Analytics all but demands paying the lowest wages the market will bear, even for its analysts. Why smart teams will ignore that demand.
One of the things that really got me into baseball around 2009, when I was enjoying my first season watching literally every Phillies game I could, was reading old columns at Fire Joe Morgan. I expect that blog doesn’t need much of an introduction for this audience, but just in case: Fire Joe Morgan was a blog that ripped apart the mainstream sports media of the early-to-late 2000s, exposing it—actually, no, I was right, it doesn’t need an introduction. It was and is wonderful.
One of the major misunderstandings the blog tried to correct was sports media’s systemic inability to understand what the book Moneyball was about, and, consequently, what the general philosophy of Moneyball actually was. More often than not, commentators and journalists, particularly the titular Joe Morgan, would argue that Moneyball meant teams being cheap, privileging walks over batting average, and losing in the playoffs like the Oakland A’s. As Ken Tremendous and company would insist over at Fire Joe Morgan, though, the idea behind Billy Beane’s strategy as documented by Michael Lewis in Moneyball was the exploitation of market inefficiencies. Especially for teams that did not have the capital to spend like the New York Yankees or Los Angeles Dodgers, Beane’s philosophy—which Lewis gave the shorthand of “Moneyball”—was essentially a leveling technique, a way of attacking a hopeless mismatch by finding a completely different resource to pursue. No money? No problem!
This philosophy is very appealing in the abstract. You can imagine yourself as a kind of treasure hunter, finding players who would have never gotten a chance in previous years, and showing how they can be productive major leaguers. The bad body types, the too-patient hitters, the light hitting defensive center fielders: analytics have rehabilitated all of these kinds of players at one point or another. I would argue that the Jack Custs or the Jarrod Dysons of the world would not have had nearly the shot they have had if not for Beane’s emphasis on market inefficiency, and that’s all for the good.
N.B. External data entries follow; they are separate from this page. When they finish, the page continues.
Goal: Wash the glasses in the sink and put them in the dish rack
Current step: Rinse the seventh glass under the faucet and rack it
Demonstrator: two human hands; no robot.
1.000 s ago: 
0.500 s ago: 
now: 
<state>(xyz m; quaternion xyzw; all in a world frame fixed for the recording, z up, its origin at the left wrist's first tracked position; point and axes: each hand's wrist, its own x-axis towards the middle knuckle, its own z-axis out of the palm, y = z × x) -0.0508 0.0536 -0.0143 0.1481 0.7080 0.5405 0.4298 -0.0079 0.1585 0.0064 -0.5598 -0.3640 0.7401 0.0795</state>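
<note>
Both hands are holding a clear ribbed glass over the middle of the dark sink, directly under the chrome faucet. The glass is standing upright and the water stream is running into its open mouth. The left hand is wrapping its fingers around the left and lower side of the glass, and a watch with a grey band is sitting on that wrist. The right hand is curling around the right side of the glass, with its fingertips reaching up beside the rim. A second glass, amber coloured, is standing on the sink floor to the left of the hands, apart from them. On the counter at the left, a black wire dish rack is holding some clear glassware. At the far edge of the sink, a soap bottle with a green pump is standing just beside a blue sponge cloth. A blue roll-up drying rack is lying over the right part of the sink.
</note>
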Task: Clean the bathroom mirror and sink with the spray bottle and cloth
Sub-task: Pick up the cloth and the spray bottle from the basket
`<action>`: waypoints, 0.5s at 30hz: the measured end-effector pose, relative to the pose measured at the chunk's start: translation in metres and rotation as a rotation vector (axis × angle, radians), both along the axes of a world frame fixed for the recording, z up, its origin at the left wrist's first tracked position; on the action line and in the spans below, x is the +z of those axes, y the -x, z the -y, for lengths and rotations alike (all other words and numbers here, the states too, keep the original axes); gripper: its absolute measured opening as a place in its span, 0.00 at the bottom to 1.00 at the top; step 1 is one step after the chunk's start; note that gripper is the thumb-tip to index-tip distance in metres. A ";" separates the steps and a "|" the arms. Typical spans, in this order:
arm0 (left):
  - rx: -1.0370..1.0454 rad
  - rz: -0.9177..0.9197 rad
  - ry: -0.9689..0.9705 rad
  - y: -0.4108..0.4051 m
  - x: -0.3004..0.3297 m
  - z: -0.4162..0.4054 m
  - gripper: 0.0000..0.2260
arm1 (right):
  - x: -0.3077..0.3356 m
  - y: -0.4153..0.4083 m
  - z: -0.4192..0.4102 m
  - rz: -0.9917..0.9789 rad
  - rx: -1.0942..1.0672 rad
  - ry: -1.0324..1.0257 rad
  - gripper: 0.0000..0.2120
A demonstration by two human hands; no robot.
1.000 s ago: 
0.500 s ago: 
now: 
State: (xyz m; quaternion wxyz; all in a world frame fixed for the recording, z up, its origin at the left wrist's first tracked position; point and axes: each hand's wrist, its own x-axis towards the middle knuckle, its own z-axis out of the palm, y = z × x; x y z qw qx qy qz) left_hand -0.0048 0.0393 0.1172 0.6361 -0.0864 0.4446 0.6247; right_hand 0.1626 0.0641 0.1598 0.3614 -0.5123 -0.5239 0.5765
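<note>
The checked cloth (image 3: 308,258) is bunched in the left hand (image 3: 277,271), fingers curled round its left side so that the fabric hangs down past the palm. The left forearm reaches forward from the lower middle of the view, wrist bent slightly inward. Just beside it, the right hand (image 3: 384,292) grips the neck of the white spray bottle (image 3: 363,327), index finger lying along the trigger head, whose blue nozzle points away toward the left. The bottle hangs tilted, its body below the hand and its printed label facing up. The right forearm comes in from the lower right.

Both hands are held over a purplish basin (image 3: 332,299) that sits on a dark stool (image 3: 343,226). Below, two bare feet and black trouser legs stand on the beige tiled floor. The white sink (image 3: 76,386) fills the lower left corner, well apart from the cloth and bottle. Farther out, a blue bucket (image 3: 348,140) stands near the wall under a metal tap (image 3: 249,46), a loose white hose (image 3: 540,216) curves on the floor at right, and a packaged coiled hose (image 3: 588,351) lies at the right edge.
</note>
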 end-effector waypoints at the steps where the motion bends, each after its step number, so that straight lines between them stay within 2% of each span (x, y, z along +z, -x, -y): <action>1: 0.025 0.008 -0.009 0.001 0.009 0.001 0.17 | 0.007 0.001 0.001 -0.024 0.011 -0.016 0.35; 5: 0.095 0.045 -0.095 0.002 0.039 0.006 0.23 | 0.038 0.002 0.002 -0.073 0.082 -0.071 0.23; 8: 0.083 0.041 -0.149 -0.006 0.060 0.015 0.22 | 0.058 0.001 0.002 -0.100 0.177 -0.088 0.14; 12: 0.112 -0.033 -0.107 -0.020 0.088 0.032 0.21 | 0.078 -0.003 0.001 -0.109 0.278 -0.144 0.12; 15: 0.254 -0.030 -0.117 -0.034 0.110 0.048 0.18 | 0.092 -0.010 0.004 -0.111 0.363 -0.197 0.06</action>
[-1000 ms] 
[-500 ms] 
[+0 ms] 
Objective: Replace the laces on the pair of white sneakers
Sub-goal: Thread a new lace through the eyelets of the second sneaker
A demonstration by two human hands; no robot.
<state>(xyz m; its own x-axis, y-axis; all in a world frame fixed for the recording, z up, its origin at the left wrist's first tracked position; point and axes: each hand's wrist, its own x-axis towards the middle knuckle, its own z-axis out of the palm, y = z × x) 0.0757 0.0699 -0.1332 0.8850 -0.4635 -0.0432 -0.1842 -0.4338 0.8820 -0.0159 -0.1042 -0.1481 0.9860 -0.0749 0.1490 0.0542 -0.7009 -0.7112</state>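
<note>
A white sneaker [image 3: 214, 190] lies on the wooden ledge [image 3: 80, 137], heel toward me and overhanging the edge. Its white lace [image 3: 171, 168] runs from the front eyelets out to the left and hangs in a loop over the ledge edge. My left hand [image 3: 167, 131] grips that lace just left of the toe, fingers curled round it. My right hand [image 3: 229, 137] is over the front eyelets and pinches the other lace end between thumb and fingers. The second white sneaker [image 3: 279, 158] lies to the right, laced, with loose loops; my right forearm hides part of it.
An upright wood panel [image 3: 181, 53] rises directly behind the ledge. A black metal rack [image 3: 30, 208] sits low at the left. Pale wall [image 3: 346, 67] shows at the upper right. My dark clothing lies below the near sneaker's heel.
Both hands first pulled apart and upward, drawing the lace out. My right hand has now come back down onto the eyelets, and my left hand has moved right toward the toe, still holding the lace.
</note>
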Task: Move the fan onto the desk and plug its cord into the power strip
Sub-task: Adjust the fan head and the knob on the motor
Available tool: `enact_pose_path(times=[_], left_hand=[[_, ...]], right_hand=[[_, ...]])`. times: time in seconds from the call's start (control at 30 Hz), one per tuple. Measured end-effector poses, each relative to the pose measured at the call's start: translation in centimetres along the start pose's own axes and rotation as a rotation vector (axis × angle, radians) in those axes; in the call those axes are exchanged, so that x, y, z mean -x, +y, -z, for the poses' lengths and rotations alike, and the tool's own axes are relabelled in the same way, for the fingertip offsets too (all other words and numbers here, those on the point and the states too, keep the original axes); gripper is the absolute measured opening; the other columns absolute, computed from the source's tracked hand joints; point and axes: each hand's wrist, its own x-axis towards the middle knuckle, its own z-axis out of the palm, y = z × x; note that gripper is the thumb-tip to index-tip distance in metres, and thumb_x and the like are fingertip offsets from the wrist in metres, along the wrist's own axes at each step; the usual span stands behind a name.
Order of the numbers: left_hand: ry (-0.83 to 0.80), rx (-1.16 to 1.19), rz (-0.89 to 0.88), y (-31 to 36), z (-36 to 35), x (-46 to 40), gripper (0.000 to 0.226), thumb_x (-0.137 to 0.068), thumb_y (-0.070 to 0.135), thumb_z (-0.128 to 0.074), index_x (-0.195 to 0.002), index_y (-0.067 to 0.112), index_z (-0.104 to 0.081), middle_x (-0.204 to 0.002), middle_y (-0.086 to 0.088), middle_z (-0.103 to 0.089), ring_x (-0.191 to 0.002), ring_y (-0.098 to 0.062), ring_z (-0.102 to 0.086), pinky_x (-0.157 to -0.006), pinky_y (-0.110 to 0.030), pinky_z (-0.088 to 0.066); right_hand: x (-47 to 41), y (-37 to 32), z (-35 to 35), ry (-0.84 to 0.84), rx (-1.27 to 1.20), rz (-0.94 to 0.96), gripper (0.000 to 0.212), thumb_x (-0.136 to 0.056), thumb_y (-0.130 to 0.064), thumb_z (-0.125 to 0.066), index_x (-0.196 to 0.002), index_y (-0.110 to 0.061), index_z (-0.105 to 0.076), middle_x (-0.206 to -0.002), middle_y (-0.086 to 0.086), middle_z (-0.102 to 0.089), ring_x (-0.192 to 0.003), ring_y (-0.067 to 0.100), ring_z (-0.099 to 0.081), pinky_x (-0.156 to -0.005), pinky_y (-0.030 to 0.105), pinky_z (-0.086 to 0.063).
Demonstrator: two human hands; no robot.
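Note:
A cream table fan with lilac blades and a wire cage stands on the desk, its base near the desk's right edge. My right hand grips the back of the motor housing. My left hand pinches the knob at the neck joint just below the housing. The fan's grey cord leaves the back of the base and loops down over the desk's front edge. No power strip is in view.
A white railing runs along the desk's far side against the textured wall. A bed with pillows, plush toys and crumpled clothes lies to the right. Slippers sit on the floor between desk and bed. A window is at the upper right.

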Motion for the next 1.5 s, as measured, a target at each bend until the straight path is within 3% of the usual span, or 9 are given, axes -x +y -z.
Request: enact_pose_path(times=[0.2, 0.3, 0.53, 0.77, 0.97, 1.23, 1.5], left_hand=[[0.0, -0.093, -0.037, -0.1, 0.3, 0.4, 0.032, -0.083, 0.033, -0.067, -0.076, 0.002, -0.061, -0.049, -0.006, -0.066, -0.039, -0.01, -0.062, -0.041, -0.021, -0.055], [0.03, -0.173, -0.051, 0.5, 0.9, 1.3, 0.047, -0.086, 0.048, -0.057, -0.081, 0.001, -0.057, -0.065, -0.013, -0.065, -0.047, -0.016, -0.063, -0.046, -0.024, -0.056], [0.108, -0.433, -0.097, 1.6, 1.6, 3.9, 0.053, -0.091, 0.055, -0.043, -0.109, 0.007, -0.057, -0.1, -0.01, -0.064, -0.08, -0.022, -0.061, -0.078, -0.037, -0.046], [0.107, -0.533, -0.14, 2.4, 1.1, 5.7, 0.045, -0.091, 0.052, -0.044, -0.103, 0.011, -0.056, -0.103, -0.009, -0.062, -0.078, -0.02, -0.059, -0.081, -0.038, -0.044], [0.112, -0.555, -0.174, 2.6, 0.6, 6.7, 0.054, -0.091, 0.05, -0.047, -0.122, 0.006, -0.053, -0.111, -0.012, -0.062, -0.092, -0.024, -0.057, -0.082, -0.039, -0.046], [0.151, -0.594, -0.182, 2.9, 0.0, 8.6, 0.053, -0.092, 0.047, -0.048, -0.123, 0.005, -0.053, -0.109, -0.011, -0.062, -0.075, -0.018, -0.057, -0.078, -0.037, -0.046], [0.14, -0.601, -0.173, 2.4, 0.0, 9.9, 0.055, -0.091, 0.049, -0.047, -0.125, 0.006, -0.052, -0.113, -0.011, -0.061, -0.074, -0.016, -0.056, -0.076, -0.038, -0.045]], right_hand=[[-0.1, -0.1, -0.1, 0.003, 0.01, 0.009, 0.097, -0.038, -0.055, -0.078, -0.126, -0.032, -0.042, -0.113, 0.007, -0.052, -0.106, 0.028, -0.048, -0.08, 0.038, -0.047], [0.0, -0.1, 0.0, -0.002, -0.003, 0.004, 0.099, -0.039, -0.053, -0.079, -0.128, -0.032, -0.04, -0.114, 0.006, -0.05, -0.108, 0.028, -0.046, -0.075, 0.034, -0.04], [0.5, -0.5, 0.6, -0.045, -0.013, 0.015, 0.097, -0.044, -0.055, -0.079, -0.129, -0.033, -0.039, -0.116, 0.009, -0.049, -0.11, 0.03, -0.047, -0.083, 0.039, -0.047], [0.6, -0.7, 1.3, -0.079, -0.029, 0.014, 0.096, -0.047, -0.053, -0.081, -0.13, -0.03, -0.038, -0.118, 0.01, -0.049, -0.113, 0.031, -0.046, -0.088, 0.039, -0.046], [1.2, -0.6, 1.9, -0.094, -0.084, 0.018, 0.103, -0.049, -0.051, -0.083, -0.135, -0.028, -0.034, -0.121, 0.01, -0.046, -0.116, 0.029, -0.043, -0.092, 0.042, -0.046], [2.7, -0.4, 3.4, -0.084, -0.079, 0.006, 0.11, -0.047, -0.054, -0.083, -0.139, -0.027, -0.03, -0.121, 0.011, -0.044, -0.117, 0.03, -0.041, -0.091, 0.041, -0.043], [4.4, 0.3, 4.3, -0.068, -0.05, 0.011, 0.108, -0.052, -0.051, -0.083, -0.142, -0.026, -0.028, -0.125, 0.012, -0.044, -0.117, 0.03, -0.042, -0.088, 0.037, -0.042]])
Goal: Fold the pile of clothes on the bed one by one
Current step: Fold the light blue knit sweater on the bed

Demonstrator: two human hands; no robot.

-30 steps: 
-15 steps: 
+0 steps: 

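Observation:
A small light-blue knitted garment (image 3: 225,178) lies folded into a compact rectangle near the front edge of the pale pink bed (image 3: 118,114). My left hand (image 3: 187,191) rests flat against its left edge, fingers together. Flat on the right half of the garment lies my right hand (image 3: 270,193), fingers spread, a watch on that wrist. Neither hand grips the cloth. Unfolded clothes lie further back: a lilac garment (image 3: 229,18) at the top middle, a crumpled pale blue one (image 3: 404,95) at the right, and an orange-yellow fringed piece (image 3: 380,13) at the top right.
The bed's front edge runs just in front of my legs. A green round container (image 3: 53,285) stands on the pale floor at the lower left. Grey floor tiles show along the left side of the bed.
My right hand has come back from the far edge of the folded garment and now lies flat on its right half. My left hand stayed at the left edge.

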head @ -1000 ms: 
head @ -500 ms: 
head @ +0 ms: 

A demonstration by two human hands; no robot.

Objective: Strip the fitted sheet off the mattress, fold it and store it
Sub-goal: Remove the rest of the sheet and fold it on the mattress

But the dark side of sabermetrics also has to do with labor. On the players’ side, this is something of a necessary evil in modern baseball. With the number of analytical tools at the disposal of major-league teams currently, teams will know how risky any player is, his upside and, more importantly, his downside. So when GMs offer “team-friendly” long-term contracts to very young players, these are necessarily “player-antagonistic” as well. (With the possible exception of that overlap in each party's interest created by each party's different incentives.) The player can gamble on his own upside against his downside, but he can only ever do so knowing that the team has run the actuarial and statistical math to determine exactly where the monetary limit of their risk is. The team has run the simulations, and the player gets to bet on himself against the numerical odds or accept a contract that, while sizable, is a fraction of future potential earnings.
And that’s fine, as these things go. I’m fairly far left on the ol’ economic issues, so if I had my druthers, labor would have a lot more power over things like arbitration and pre-arbitration salaries, but that’s all for another article down the line. In terms of my issue here, inefficiency, the difficult position in which players find themselves in the negotiating room is directly related to the information that teams now have access to. It’s difficult to turn back the clock on that, and in order to argue against the proliferation of that data (outside of a stronger union or abolition of the free market), one would have to problematically argue for less knowledge. And so, players will unfortunately be more under- than over-paid until they reach free agency, which is becoming further and further away. Teams win; labor takes an admittedly survivable loss.
So, despite the curmudgeon class railing against data in defense of gut instinct and feel, data continues apace because it makes teams money. Furthermore, if you’re the owner of a team, you have to at some point start wondering how far this particular line of thinking can go. Are there market inefficiencies everywhere? Can you put together an entire working team on the cheap that can win the World Series? Are there stadium inefficiencies? Fan giveaway inefficiencies? And, most tempting, could there possibly be front office inefficiencies? Could the guys who get the most money outside of the players themselves be streamlined and made cheaper and more efficient?
Kicking off a new series focusing on baseball-related academic literature. Today: Did Moneyball really shift the market for OBP?
Caught Lookingwill take a look at articles from the academic literature relevant to baseball and statistical analysis. Mostly this means recent articles from peer–reviewed academic journals, but suggestions are welcome, especially for interesting dissertation or thesis chapters that aren’t always easy to find. Critique will come if it’s warranted, but the goal is to help share with a broader audience where the academic frontier is and to seek ways to move it forward.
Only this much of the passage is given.